The years 2006 to 2010 saw the highest number of complaints received. Since 2007, the complaints have been reducing relatively to previous years. It will be interesting to understand the trends of other variables to see what may have caused the peak in 2006 and 2007.
histogram <- hist(Received.Year, col="pink", xlab="Year",
main="Number of complaints received by year")
xfit<-seq(min(Received.Year),max(Received.Year),length=50)
yfit<-dnorm(xfit,mean=mean(Received.Year),sd=sd(Received.Year))
yfit <- yfit*diff(histogram$mids[1:2])*length(Received.Year)
lines(xfit, yfit, col="black", lwd=2)
The number of complaints by incident year is very similar to the number of complaints received per year, which means not many incidents are unreported.
par(mfrow=c(2,1))
Num_Incidents <- table(Incident.Year)
plot(Num_Incidents, type = "o", xlab="Year of Incident", ylab="Count", main="Number of incidents occurred")
Num_Complaints_Received <- table(Received.Year)
plot(Num_Complaints_Received, type = "o", xlab="Year Received", ylab="Count", main="Number of complaints received")
A look at the visualization below clearly indicates that the CCRB started receiving complaints from the year 1999 but started closing them only from 2006 which probably explains the peak in complaints received in 2006 and 2007.
par(mfrow=c(2,1))
Complaints_received <- table(Received.Year)
Complaints_received
## Received.Year
## 1999 2000 2002 2003 2004 2005 2006 2007 2008 2009 2010 2011
## 13 6 15 25 864 11935 23864 24384 22191 21365 17817 16454
## 2012 2013 2014 2015 2016
## 15683 14799 13658 12680 8644
barplot(Complaints_received, col = "pink", xlab="Year", ylab="Count", main="Complaints Received")
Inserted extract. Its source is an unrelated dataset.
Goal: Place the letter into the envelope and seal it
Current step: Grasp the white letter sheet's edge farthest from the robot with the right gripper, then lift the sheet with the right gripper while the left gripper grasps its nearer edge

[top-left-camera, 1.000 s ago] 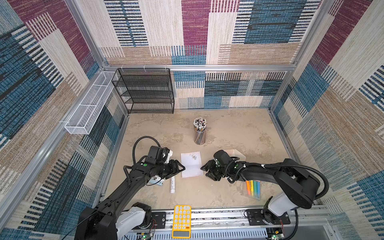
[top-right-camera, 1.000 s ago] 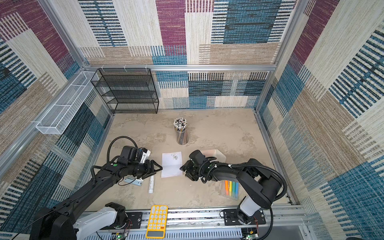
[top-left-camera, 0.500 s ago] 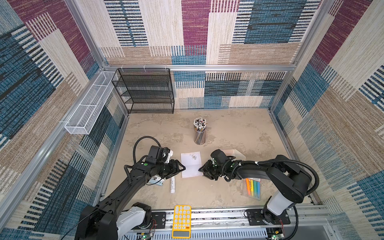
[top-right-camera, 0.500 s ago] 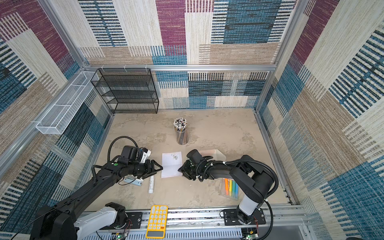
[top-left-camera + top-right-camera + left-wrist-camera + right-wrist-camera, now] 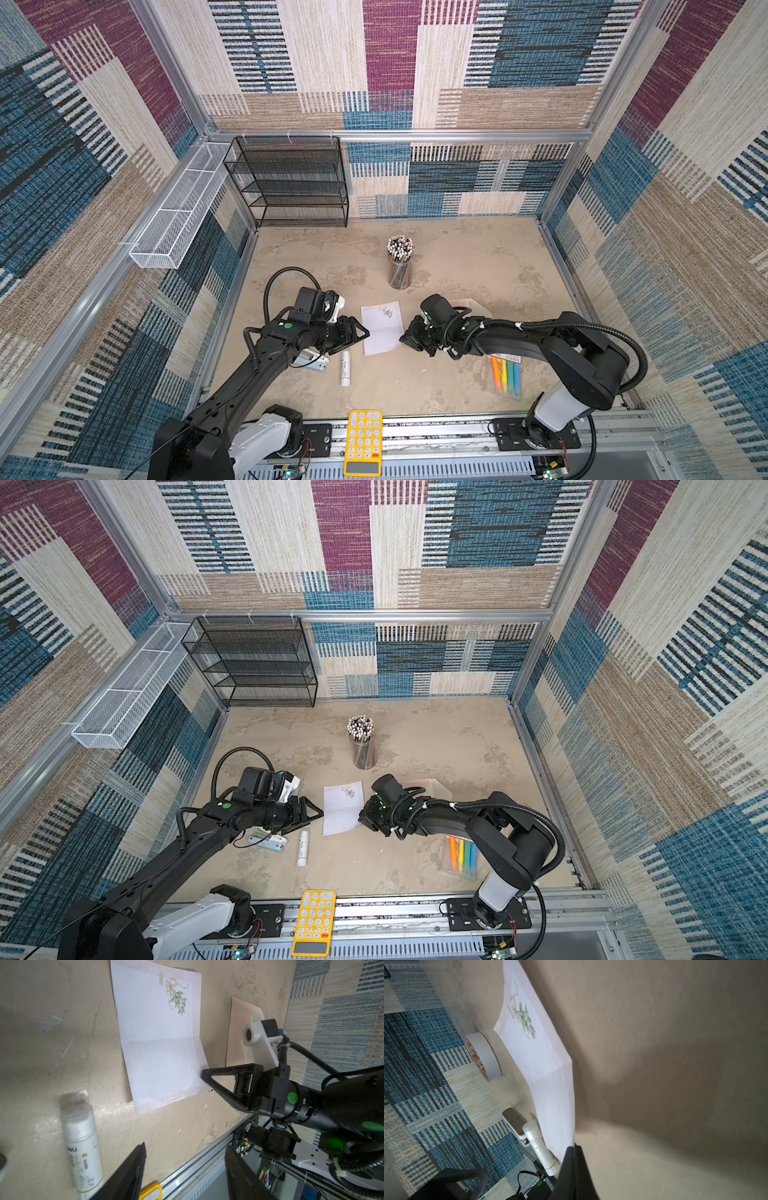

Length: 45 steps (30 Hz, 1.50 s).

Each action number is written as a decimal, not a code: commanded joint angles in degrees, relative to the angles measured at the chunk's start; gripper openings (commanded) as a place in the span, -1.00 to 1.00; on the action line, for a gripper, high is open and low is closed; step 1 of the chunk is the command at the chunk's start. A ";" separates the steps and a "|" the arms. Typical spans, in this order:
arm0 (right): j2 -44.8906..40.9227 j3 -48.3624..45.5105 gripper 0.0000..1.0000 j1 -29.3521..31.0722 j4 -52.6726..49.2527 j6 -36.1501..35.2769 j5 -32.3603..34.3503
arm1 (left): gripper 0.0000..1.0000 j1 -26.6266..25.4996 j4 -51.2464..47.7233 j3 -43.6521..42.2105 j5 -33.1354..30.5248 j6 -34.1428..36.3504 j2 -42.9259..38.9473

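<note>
Table behind the letter is open, bar the pencil cup. Glue stick and stapler crowd the letter's near-left corner; markers lie well right.
</note>
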 commanded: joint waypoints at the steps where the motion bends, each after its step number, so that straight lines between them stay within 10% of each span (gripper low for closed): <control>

Complaints_closed <- table(Close.Year)
Complaints_closed
## Close.Year
## 2006 2007 2008 2009 2010 2011 2012 2013 2014 2015 2016
## 22116 24783 21430 24725 20069 17190 11421 19046 15134 15890 12593
barplot(Complaints_closed, col = "dark green", xlab="Year", ylab="Count", main="Complaints Closed")
Let’s take a look at the spread or distribution of different data variables across the NYC Boroughs to investigate patterns, if any, by region/boroughs.
First, let’s get an overview of how all incidents occur across the boroughs. To assess the most and least affected areas, it is important to understand the distribution of occurence of incidents across NYC in the different boroughs. From the pie chart below, it is clear that Brooklyn has the highest number of incidents while Staten Island has the least. This gives us a basic understanding to study further into the factors that may be causing this spread.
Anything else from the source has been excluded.